Doctor of Policy, Planning, and Development
The DPPD program requires the completion of 60 units of coursework comprising the following elements:
- foundation courses (20 units)
- doctoral core courses (12 units)
- methodology (4 units)
- field of study (20 units)
- planning, design and development project (4 units minimum)
Students take 20 units of these courses from USC Price’s master’s degree programs or, with prior approval, from other USC graduate degree programs. Students who hold a related master’s degree and/or have previously fulfilled the foundation course requirements may be awarded up to 20 units of advanced standing.
- Planning and Development Paradigms (PLUS 603)
- Politics of Planning and the Urban Environment (PLUS 623)
- Conspectus Preparation (PLUS 692)
In Conspectus Preparation (PLUS 692), students complete a professional conspectus that defines their field of study, its structure and place within professional practice, and other related questions. The conspectus will be presented to the student’s Professional Advisory Committee for acceptance. Only after it is accepted may the student proceed to the Planning, Design and Development Project.
- Design Skills for Planners (PPD 627)
- Planning Analysis and Evaluation (PPD 632)
- Advanced Research Methods in Planning: Survey Research Methods (PLUS 608)

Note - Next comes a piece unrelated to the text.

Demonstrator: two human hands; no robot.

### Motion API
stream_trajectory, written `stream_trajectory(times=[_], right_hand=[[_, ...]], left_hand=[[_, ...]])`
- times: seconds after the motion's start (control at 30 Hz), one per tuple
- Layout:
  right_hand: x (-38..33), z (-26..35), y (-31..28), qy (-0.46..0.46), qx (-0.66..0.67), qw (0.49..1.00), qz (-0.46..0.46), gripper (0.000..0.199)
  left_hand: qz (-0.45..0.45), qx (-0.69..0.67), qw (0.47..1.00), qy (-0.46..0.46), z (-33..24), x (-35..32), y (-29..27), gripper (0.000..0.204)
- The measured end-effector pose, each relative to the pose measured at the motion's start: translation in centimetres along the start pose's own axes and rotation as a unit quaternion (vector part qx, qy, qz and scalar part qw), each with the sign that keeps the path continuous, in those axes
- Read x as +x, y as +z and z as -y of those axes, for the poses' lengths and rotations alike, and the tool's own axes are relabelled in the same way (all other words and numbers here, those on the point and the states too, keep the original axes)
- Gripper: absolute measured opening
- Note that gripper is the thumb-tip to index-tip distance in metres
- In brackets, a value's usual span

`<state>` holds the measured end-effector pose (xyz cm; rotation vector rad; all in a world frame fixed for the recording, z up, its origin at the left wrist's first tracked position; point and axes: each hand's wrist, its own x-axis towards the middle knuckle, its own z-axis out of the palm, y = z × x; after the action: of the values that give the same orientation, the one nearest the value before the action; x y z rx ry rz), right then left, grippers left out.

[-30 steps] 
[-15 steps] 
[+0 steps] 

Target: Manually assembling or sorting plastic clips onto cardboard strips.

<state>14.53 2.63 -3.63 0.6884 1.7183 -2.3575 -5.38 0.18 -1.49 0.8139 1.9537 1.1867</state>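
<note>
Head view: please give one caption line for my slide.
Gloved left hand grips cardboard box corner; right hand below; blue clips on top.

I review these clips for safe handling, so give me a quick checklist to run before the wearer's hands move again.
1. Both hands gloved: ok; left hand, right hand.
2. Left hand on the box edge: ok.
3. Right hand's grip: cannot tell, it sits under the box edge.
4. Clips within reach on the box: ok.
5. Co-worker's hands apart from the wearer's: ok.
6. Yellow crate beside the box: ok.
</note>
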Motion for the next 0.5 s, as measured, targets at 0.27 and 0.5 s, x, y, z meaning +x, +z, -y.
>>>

- Advanced Research Methods in Planning: Qualitative Methods (PLUS 609)
- Analysis of Quantitative Data for Planning (PLUS 612)
Field of Study
In consultation with faculty advisors and the Professional Advisory Committee, students pursue an area of study related to the profession. The field may or may not reflect standard academic boundaries. Students are encouraged to take advantage of the expertise of the USC campus. Twenty units of coursework are required for the field of study.
Planning, Design and Development Project (PDDP)
The capstone project of the DPPD is the Planning, Design and Development Project (PDDP). The PDDP is a study of an aspect, site, issue or other element of professional practice. The PDDP should be designed to present an innovative or original contribution to the practice of planning and development. The parameters of the PDDP are intentionally broad, allowing the project to be produced as solely text or text in conjunction with film, computer program, design or other multimedia format.
The DPPD requires a minimum of four units of coursework and is supervised by the student’s Professional Advisory Committee. Students must maintain continuous registration in the Planning, Design and Development Project (PLUS 694) series until completion of the PDDP. Upon completion of an approved draft of the PDDP, students will present their findings in an open session, but the Professional Advisory Committee will be the sole evaluator. The project is also submitted and approved by the USC Thesis Editor for submission to the USC Library.